A Palermo, tra le strade vive di Ballarò dove colori, suoni e culture si intrecciano ogni giorno, sta accadendo qualcosa che non si vede tutti i giorni. Non un progetto qualunque, ma un percorso reale di crescita civica che sta trasformando giovani migranti in cittadini attivi, capaci di osservare, leggere e immaginare il territorio in cui vivono. È il cuore del lavoro che la Fondazione Don Calabria sta portando avanti con il progetto LGNET3 presso Casa San Francesco, un centro di accoglienza che in questi mesi si sta rivelando anche un'officina di cittadinanza nuova e condivisa.

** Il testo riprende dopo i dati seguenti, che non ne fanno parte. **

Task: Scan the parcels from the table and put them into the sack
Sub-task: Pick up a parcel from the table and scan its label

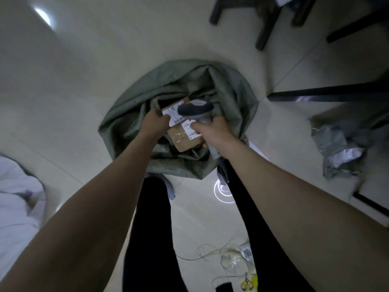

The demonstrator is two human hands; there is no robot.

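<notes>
Both hands are reaching down over the open mouth of the green woven sack [134, 114], which is sitting crumpled on the pale tiled floor [84, 70] between the person's feet and the dark chair legs [265, 28]. The left hand [154, 122] is gripping the near-left edge of a brown cardboard parcel [181, 138], with the thumb lying on the white shipping label [174, 115] and the other fingers hidden under the box. The right hand [212, 131] is curling tightly around the grey handle of a handheld barcode scanner [195, 109], whose dark head is hovering just above the label and pointing left across it. The parcel is being held tilted over the sack's opening, inside the ring of the sack's folded rim; whether it is resting on anything within the sack cannot be told. A second white label is showing on the parcel just beside the right hand. To the right, well apart from the sack, a crumpled grey plastic mailer bag [339, 150] is lying on the floor near dark table legs [326, 94]. The person's black trouser legs [151, 228] are running down below the sack, and loose straw-coloured strings [221, 252] are lying on the floor near the bottom edge.
</notes>
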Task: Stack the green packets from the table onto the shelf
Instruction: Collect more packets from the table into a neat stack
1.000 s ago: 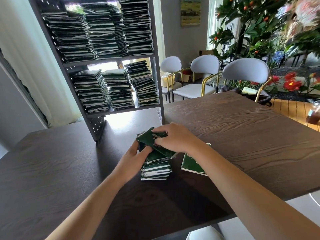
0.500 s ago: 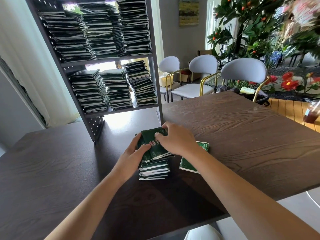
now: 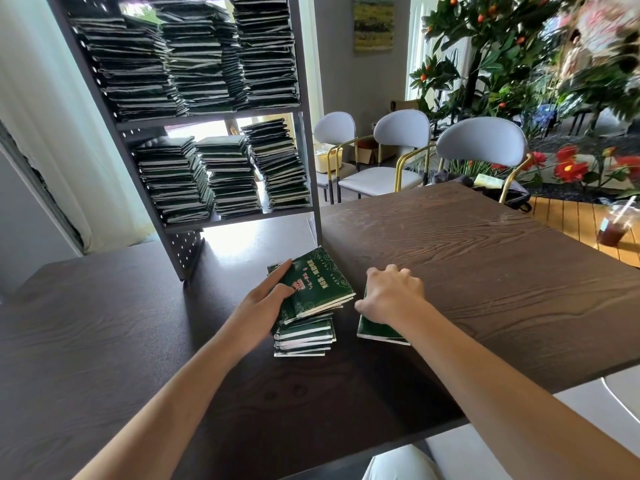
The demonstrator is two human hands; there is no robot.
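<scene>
Since half a second ago my right hand point(image 3: 391, 294) has left the top of the pile and shifted to the lone packet point(image 3: 375, 329) lying flat just right of centre, where its curled fingers now rest over the far edge; whether they already pinch it I cannot tell, as the hand hides that edge. My left hand point(image 3: 266, 299) lies against the left side of the small stack of green packets point(image 3: 308, 313) at the centre of the frame, fingers straight along its flank and thumb pressing the skewed top packet, which I judge is there to keep the loose pile from sliding while the other hand works. That top packet sits turned out of line with those beneath, so I judge the pile needs squaring before it can be lifted in one go. Both the pile and the stray packet sit on the dark wooden desk point(image 3: 467, 258), near the foot of the shelf point(image 3: 221, 119) in the upper left, whose two tiers already carry tall rows of packets. Gathering the stray one onto the pile looks like the sensible next move.
</scene>
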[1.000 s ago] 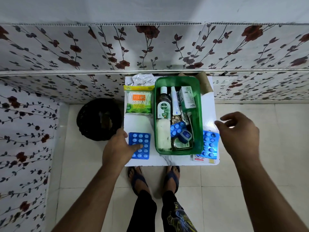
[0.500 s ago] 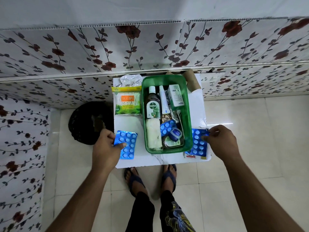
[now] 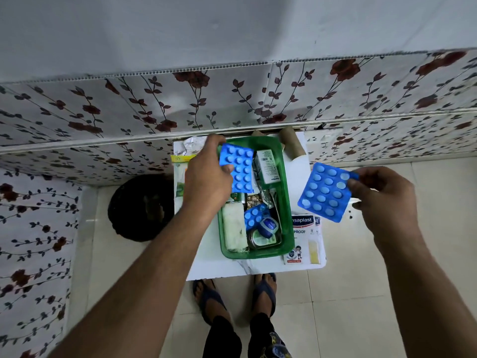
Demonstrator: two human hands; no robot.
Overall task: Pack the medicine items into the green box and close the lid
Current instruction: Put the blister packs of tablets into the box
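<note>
The green box stands open on a small white table, holding a white carton, a gauze roll, a blue pill strip, a small blue jar and a tin. My left hand grips a blue blister pack raised over the box's far left part. My right hand pinches a second blue blister pack in the air, right of the box. A plaster packet lies on the table at the box's right side. No lid is in view.
A cotton-bud pack and a crumpled foil wrapper lie left of the box, partly behind my left hand. A cardboard tube sits at the table's back. A black bin stands on the floor left. My feet are under the table's front edge.
Both hands lifted their blue blister packs off the table. The left one moved up and right over the box; the right one rose, uncovering the plaster packet.
</note>
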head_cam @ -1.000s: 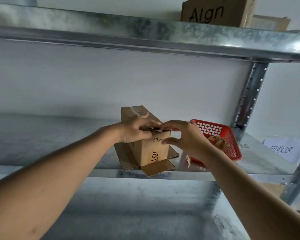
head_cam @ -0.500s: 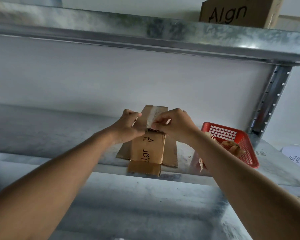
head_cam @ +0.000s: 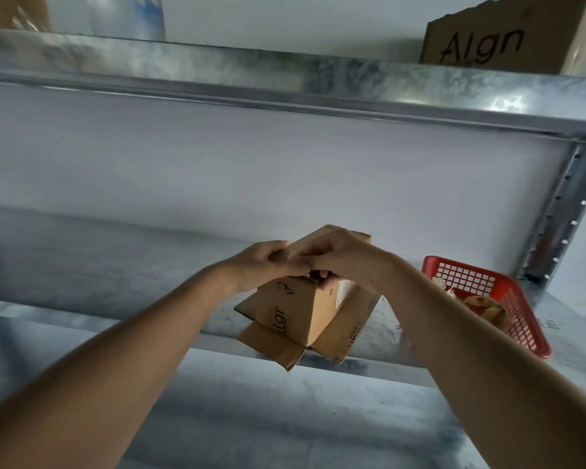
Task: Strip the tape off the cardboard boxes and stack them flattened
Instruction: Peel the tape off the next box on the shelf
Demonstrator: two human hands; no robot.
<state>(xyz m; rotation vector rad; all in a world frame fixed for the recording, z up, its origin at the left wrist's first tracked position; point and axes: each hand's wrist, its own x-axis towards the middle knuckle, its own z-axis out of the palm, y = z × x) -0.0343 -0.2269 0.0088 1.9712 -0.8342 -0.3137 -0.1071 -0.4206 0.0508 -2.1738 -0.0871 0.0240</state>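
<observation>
A small brown cardboard box [head_cam: 286, 309] printed "Algn" stands on the middle metal shelf [head_cam: 99, 265], its bottom flaps splayed flat under it. My left hand [head_cam: 257, 265] grips the box's top left edge. My right hand [head_cam: 339, 258] reaches over the top, and its fingertips curl at the near upper edge, pinching there; whether tape is between them is hidden. A white label shows on the box's right side.
A red plastic basket [head_cam: 508, 299] with crumpled tape scraps sits at the shelf's right. Another "Algn" cardboard box [head_cam: 487, 38] stands on the upper shelf [head_cam: 285, 79]. A perforated steel upright [head_cam: 562, 211] rises at the right. A lower shelf lies below.
The box has turned so a corner faces me. My right hand moved from the tape strip on top down to the near upper edge; my left hand stayed on the top left.
</observation>
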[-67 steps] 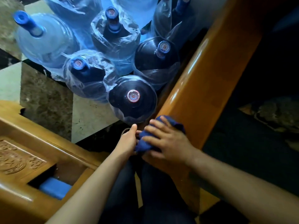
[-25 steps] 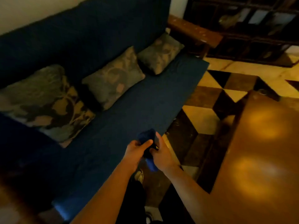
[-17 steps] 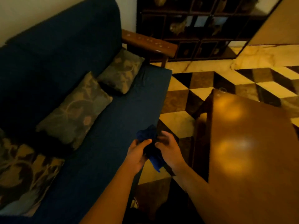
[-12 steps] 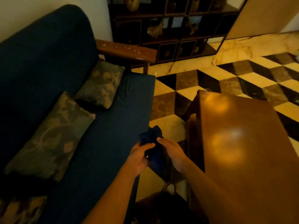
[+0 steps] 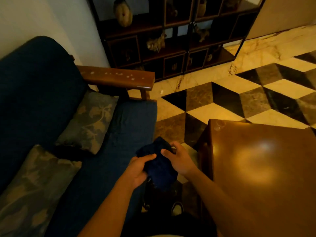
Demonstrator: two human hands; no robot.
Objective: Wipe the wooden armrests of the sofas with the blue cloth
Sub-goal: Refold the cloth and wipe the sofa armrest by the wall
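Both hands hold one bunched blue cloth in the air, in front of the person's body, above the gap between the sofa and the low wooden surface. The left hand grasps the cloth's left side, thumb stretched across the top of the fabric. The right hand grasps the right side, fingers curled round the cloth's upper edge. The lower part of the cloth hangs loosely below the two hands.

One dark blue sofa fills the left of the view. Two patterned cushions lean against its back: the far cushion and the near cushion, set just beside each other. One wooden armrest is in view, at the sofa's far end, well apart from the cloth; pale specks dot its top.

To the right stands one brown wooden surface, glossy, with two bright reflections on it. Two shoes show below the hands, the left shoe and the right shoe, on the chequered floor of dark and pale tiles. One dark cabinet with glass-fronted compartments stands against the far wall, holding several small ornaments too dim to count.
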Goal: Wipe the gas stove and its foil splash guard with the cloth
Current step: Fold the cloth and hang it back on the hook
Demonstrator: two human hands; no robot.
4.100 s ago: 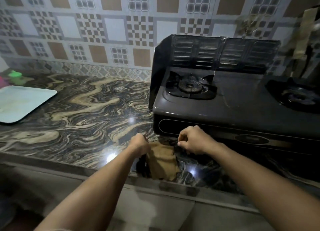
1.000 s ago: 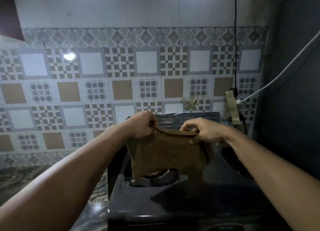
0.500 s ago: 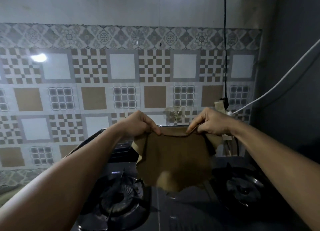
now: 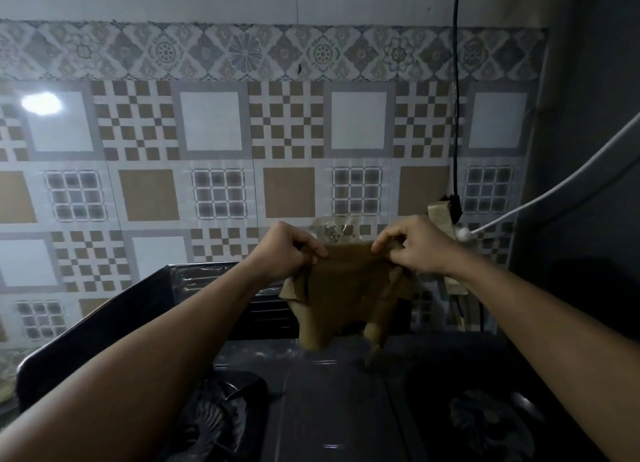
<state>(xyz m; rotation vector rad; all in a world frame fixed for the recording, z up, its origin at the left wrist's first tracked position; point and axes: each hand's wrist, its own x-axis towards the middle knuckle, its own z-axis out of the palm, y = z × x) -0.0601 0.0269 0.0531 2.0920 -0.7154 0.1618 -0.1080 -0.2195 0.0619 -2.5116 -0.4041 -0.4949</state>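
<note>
— Patterned wall tiles (image 4: pixel 214 122) fill the background?
— Yes, with the dark gas stove (image 4: pixel 332 409) below and its foil splash guard (image 4: pixel 214 281) standing along the back.
— And the cloth (image 4: pixel 341 298)?
— Brown, hanging above the stove, its top edge pinched by the left hand (image 4: pixel 282 252) and right hand (image 4: pixel 417 245).

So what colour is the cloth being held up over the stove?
Plain tan-brown cloth, no pattern, clearest in the head view.
</note>
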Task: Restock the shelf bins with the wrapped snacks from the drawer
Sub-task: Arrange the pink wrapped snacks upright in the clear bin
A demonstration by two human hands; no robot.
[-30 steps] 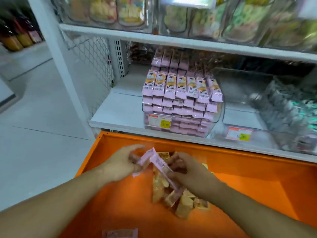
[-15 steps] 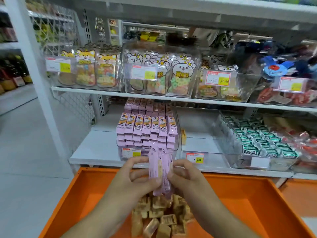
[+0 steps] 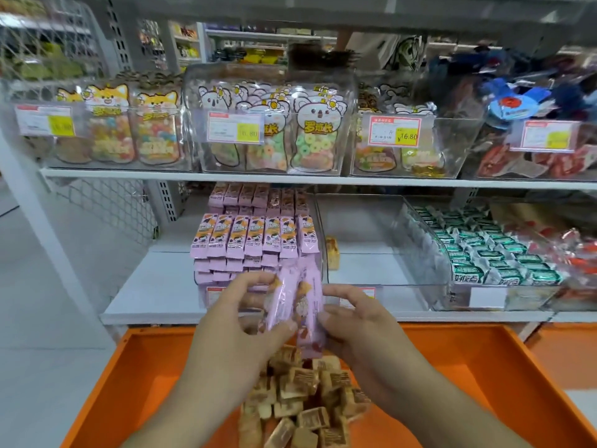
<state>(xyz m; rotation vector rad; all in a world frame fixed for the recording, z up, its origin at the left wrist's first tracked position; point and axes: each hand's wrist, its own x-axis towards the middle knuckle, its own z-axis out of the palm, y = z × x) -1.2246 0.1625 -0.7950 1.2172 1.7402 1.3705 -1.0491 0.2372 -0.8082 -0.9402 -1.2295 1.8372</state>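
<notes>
since half a second back the view has closed in on the shelving and my two hands have come up a little, the pink bars now overlapping the front of the pink bin instead of sitting below it. my left hand [image 3: 240,313] pinches the pink wrapped bars [image 3: 295,305] from the left, thumb under and fingers over the top end. my right hand [image 3: 357,321] presses in from the right, thumb and fingers curled against the same bundle. the bars stand nearly upright between both hands, above the orange drawer [image 3: 504,373]. below them in the drawer lies a heap of tan wrapped snacks [image 3: 303,402]. straight behind the bars is the clear bin of pink packs [image 3: 255,242], stacked in rows to its brim on the lower shelf [image 3: 151,286]. just right of it a clear bin [image 3: 381,240] holds a single tan snack [image 3: 332,252] at its left wall. further right sit green and white packets [image 3: 484,253]. the upper shelf carries bins of gummy bags [image 3: 274,130] with price labels.
</notes>
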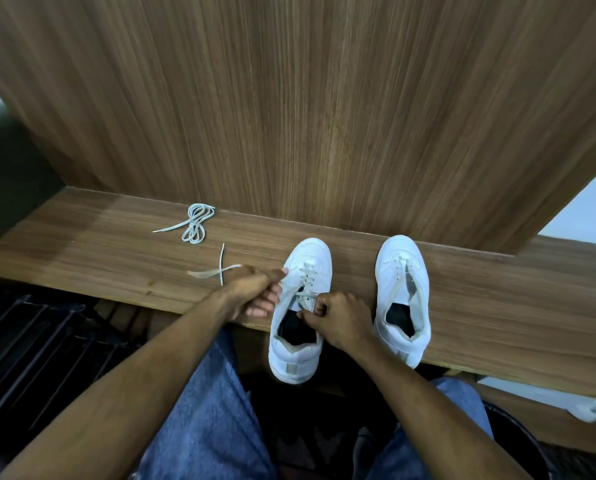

Tutto è iniziato l’8 ottobre, con un semplice incontro conoscitivo: ragazzi e ragazze seduti in cerchio, sguardi che si incrociano, timidezze che lasciano spazio alla curiosità. Prima di intervenire sulla città, bisognava fare una cosa fondamentale: diventare gruppo, riconoscersi come squadra, capire che quel percorso si sarebbe costruito insieme. È lì che è accaduto il primo passo di un cambiamento silenzioso ma profondo: la consapevolezza che partecipare significa avere voce, e avere voce significa poter contribuire alla città in cui si vive.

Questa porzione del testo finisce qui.